On the night of 13 June 1381, the 14-year-old king Richard II looked out from the Tower of London to see his city burning, the streets in chaos. Thousands of armed men and women from the countryside, self-appointed representatives of the ‘Commons of the realm’, had poured into the city over London Bridge, hunting down the lords and officials they called traitors for their corruption and oppression of the poor. They targeted and attacked symbols of power, and the property of men who wielded it. They broke into the Marshalsea and Fleet prisons, releasing all the prisoners, and ransacked the lawyers’ offices in the Temple, burning all the documents they could find.
Next they raided Lambeth Palace, the official residence of the hated lord chancellor, Archbishop Simon Sudbury. And, in pursuit of the king’s despised treasurer, Robert Hales, high master of the Knights Hospitallers, rebels burned down the whole estate of St John’s Priory, Clerkenwell.
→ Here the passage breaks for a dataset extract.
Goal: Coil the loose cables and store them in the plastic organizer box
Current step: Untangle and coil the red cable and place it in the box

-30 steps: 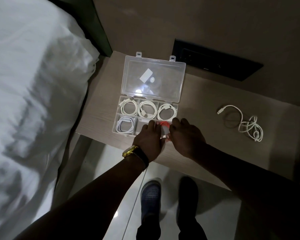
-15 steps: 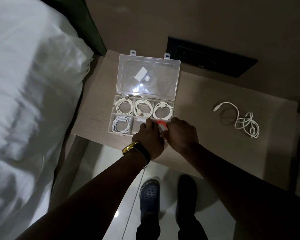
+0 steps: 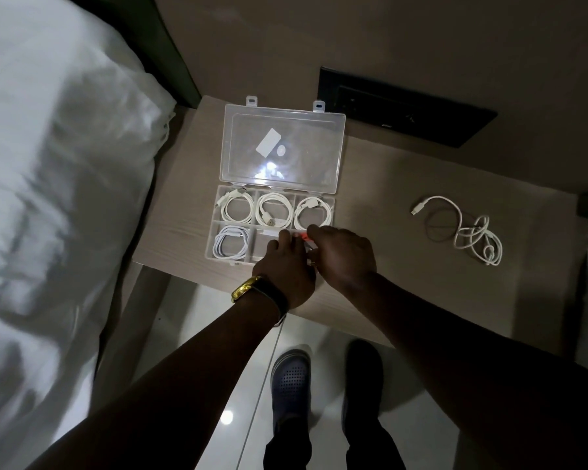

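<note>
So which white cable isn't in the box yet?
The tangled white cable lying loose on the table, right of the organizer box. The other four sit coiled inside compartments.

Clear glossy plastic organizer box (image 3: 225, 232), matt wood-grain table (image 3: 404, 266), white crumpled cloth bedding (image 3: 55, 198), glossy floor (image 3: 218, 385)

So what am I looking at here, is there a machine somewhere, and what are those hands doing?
No machine: a person wears a camera on the head, so you look down along both arms. The left hand and right hand meet over the front of a clear organizer box with its lid open, on a wooden bedside table. Together they handle something small with an orange-red part; what it is I cannot tell. Four white coiled cables fill compartments. One loose cable lies to the right.
</note>
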Tool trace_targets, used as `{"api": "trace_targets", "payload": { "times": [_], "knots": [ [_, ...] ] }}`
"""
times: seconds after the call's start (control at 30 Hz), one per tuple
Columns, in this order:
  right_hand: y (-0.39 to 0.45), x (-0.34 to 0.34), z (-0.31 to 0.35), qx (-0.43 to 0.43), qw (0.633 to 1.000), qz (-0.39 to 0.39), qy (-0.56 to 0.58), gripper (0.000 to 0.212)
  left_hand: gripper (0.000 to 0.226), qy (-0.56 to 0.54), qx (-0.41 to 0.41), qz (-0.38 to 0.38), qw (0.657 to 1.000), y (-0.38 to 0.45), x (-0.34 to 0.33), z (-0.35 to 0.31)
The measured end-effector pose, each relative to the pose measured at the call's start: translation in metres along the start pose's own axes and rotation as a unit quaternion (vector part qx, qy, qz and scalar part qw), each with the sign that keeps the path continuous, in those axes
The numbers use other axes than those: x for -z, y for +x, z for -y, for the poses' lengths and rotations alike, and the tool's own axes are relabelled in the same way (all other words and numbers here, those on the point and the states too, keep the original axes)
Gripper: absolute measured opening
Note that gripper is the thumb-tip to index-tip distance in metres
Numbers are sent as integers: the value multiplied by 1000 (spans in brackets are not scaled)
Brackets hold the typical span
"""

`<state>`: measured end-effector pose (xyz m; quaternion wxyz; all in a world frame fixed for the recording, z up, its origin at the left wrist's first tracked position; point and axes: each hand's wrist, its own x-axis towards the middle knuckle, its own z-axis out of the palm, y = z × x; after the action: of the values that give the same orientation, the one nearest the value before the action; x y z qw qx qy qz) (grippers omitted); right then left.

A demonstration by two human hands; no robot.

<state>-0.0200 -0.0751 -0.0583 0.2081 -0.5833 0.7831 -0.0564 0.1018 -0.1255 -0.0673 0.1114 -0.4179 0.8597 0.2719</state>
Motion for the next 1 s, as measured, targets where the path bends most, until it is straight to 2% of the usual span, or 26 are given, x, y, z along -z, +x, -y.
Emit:
{"api": "trace_targets", "payload": {
  "times": [0.2,0.43,0.53,0.7,0.77,0.9,1.0],
  "knots": [
    [3,1,0,11,1000,23,8,24,54,-30,-2,-9,1000,-2,5,3],
    [-21,-6,-14,-9,995,-47,93,33,55,-110,-36,-122,986,-18,9,10],
    [-32,-1,-24,-14,988,-73,134,30,48,-124,-40,-157,979,-22,9,6],
    [-58,25,-70,-109,961,-182,177,15,38,-113,-37,-203,972,-25,7,-18],
    [-66,38,-98,-158,949,-200,183,13,36,-133,-54,-209,967,-25,6,-35],
    [-53,58,-149,-192,956,-184,124,19,37,-174,-121,-205,955,-25,-4,-79],
    [-24,64,-179,-169,979,-109,33,33,35,-204,-157,-157,953,-26,-13,-115]
  ]
}}
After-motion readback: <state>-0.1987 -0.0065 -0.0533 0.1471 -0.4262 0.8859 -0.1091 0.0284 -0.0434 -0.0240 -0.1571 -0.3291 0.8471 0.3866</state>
Meanwhile, a formidable Kentishwoman called Johanna Ferrour, together with her husband, led a party that destroyed John of Gaunt’s palace at the Savoy, hurling his valuables into the river. Gaunt’s family and servants were allowed to leave the house before it was torched, but he escaped death only because he was away from London. According to the chronicler Froissart, the shouts and cries that floated up to the king and his ministers in the Tower sounded as if “all the devils of hell were amongst them”.
The rebels’ hit list
Earlier that day, one of the uprising’s leaders, the chaplain John Ball, had told the waiting rebels, encamped on the south bank of the Thames at Blackheath, that “now was a time given to them by God”, to seize their liberty. This could not be a bloodless revolution: it would be a coup d’etat. “First the archbishop and great men of the kingdom were to be slain,” Ball declared. “After, lawyers, justices, lastly whomsoever they knew like hereafter to be hurtful to the Commons, they should dispatch out of the land.”
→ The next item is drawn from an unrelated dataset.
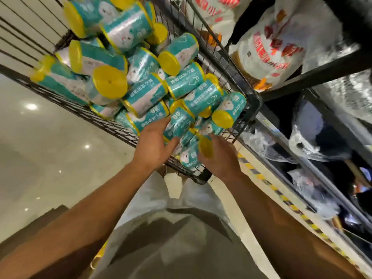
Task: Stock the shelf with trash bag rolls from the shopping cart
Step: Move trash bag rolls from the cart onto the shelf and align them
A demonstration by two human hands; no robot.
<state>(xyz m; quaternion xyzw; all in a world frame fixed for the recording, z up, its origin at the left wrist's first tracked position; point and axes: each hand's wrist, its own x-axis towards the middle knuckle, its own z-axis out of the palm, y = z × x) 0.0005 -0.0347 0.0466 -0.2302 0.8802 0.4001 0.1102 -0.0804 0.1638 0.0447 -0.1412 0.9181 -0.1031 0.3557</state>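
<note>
A black wire shopping cart [249, 97] is seen heaped with trash bag rolls [128, 31], each wrapped in a teal and white label with yellow ends. The labels carry a cartoon white animal face, a cloud outline and lines of white characters, which appear upside down and too blurred to be read; a number resembling "80" can be made out on several.

One roll [178, 123] at the near end of the heap is grasped by the left hand [153, 143], the fingers being spread along its side and the thumb curled under it. A second roll [205, 146], shown end-on by its yellow face, is held by the right hand [219, 158], whose fingers are curled around it, though the exact grip is partly hidden by the roll itself.

To the right, a dark metal shelf [314, 77] is stocked with white plastic packs [267, 51] printed in red characters, not legible, and with clear-wrapped dark goods [314, 133] lower down. A strip of yellow and black hazard tape [285, 200] is laid along the floor below the shelf.
</note>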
The royal party had hoped to avoid this apocalyptic scenario by heading off the rebels before they entered the city. The insurgents agreed to parley with the king at Blackheath. Richard approached cautiously by barge down the river, but got no further than Rotherhithe, for the rebel leaders suddenly demanded that 15 of the king’s councillors – Gaunt, Sudbury and Hales chief among them – be beheaded as traitors. No further negotiation seemed possible, and the king’s party retreated in alarm.
Within hours the crowd had crossed the bridge into the city. In a night of confusion and fear in the Tower, Richard’s advisors debated their course of action. Some were in favour of a violent response – hundreds of household knights under their lords’ command were stationed across London, and the mayor of the city, William Walworth, was keen to raise the militia. But the loyalties of the Londoners could not be reliably known, streets were no place for a pitched battle, and the risk of failure was too great. The Earl of Salisbury is said to have counselled the king to negotiate with the commons, and “to grant them everything that they desire, for if we start something we cannot finish we shall never recover, but we and our heirs will lose everything, and England be destroyed”.
As a growing crowd surrounded the Tower, the king made his decision. He had a bland charter drawn up, and ordered a man to stand on a chair and read it out. The charter promised the rebels pardon for “all their illegal offences”, as long as they would now go home in peace and send him a letter detailing their grievances.
The enraged crowd met this feeble offer with derision, and “had it cried round the city that all lawyers, all the men of the Chancery and the Exchequer and everyone who could write a writ or a letter should be beheaded”.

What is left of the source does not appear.